Making with Microbes: on the limits of multimodal, multispecies, and multisensory ethnography  
Maya Hey (Centre for the Social Study of Microbes, University of Helsinki)

Paper Short Abstract:

This paper examines 3 hierarchies related to studying (and making) with microbes: ocularcentrism/verbocentrism, human exceptionalism, and sole-researcher politics of knowledge production. These frictions map onto multimodal, multispecies, and multisensory concerns, respectively, which intertwine.

Paper Abstract:

For millennia, humans have made foods with the help of microbes, both knowingly and unknowingly.

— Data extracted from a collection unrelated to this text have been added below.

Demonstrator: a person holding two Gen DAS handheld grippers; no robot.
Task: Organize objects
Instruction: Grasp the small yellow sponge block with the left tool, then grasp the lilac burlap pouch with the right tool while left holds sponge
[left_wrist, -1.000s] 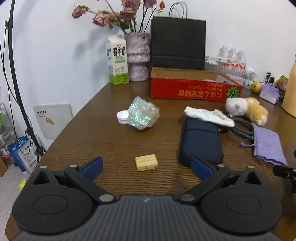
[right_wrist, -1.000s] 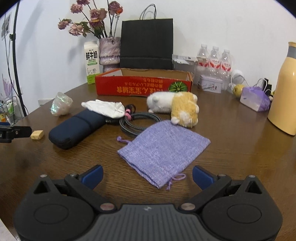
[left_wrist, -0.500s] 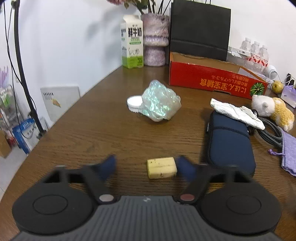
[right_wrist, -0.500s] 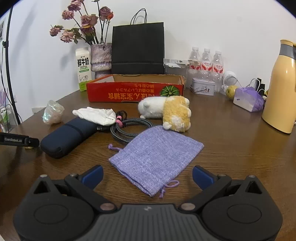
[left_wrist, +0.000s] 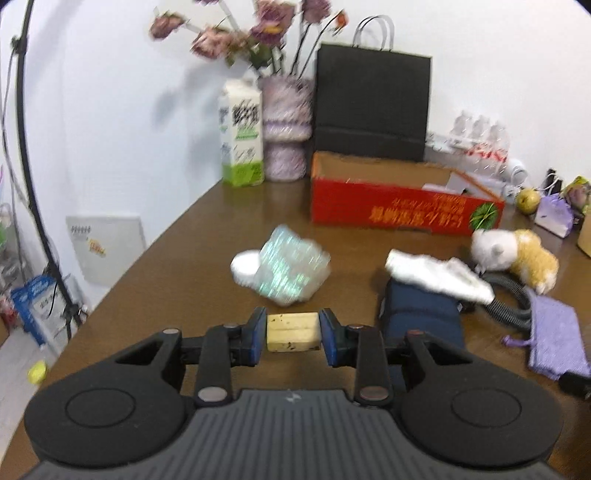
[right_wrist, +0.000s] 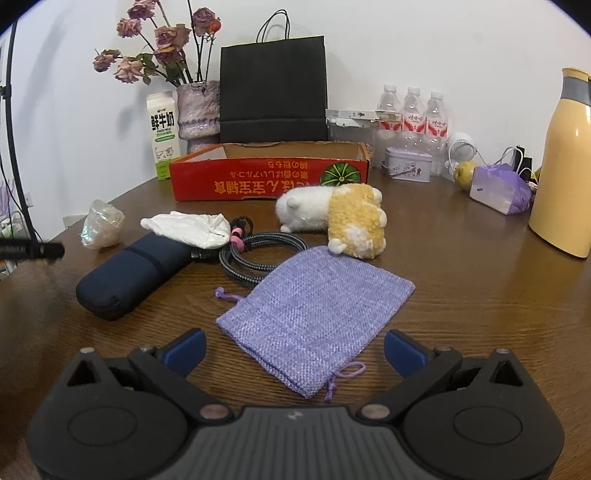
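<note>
I see my left gripper (left_wrist: 293, 331) closed on the small pale yellow rectangular block (left_wrist: 293, 331); its jaws have just been closing and the blue pads (left_wrist: 258, 334) now press on both short sides of the block, low above the brown wooden table (left_wrist: 177, 266). The left view is blurred. Just behind the block lies the crumpled iridescent plastic wrap (left_wrist: 291, 271) with a white round lid (left_wrist: 244, 263) touching its left side. To the right lies the dark blue fabric case (left_wrist: 421, 314), and a white crumpled cloth (left_wrist: 436, 275) rests on its far end. My right gripper (right_wrist: 293, 352) is open, with the jaws wide apart and nothing between the pads. Right in front of it lies the flat lilac woven drawstring pouch (right_wrist: 314, 314). Beyond the pouch a coiled black braided cable (right_wrist: 255, 254) lies beside the white and yellow plush toy (right_wrist: 340, 214). The shallow red cardboard box (right_wrist: 269, 181) stands further back, near the wall.
</note>
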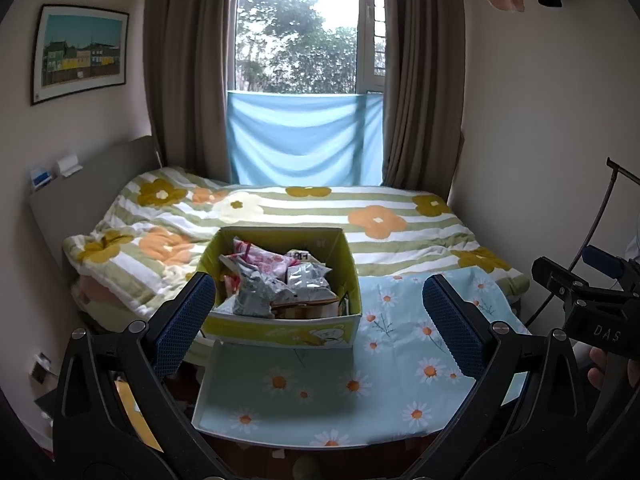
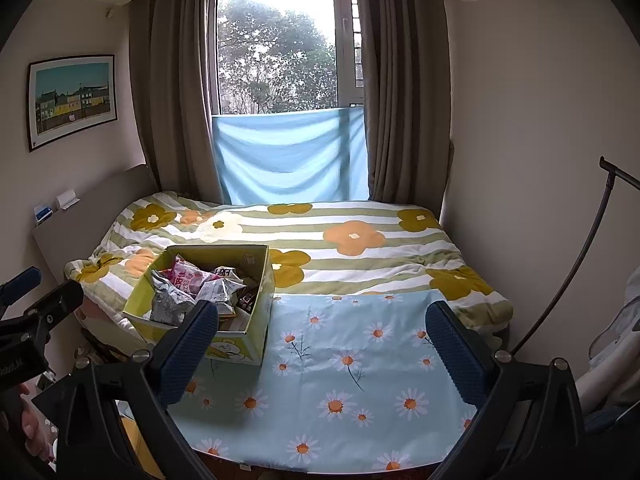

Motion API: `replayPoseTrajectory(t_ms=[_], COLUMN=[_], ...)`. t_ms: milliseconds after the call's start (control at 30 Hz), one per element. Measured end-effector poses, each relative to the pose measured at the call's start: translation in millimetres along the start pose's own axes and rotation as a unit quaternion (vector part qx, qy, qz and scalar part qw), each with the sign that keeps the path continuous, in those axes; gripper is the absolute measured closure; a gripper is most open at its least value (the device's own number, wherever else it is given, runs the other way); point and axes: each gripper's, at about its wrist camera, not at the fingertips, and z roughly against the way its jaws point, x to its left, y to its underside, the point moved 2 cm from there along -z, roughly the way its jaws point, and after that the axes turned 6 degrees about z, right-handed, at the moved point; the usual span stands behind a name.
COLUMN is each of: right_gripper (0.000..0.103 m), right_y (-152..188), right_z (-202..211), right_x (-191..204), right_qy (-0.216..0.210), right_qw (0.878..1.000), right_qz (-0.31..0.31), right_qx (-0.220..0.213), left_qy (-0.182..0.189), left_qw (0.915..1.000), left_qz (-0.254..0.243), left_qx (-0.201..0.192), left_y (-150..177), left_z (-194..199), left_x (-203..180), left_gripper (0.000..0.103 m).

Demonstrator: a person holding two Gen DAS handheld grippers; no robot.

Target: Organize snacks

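Observation:
A yellow-green cardboard box (image 1: 280,330) stands on the bed's blue daisy sheet (image 1: 360,392). It holds several snack packets (image 1: 280,280), silver, pink and white. My left gripper (image 1: 318,312) is open and empty, held just in front of the box, its left finger (image 1: 184,320) overlapping the box's left corner. In the right wrist view the box (image 2: 240,340) sits at the left, with the packets (image 2: 192,286) inside. My right gripper (image 2: 322,338) is open and empty, above the daisy sheet (image 2: 340,380) to the right of the box.
A striped flowered duvet (image 1: 360,216) covers the far half of the bed. A headboard (image 1: 80,200) runs along the left wall. Curtains and a window stand behind. The right gripper's body (image 1: 592,304) shows at the right edge. A black curved rod (image 2: 580,264) stands at the right wall.

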Motion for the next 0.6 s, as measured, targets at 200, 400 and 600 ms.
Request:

Against this backdrop, a natural sake brewery in rural Japan relies on the endogenous microbes within their brewhouse to transform rice into the alcoholic beverage sake. They do not add bacteria and yeast into their fermentation tanks like the remaining 900 conventional breweries in the country; instead; the brewers must create the conditions for microbes to gather, and only certain microbes, at certain stages, in certain sequences. The brewing process thus epitomises the perpetual and ongoing work of sympoiesis with microbial life.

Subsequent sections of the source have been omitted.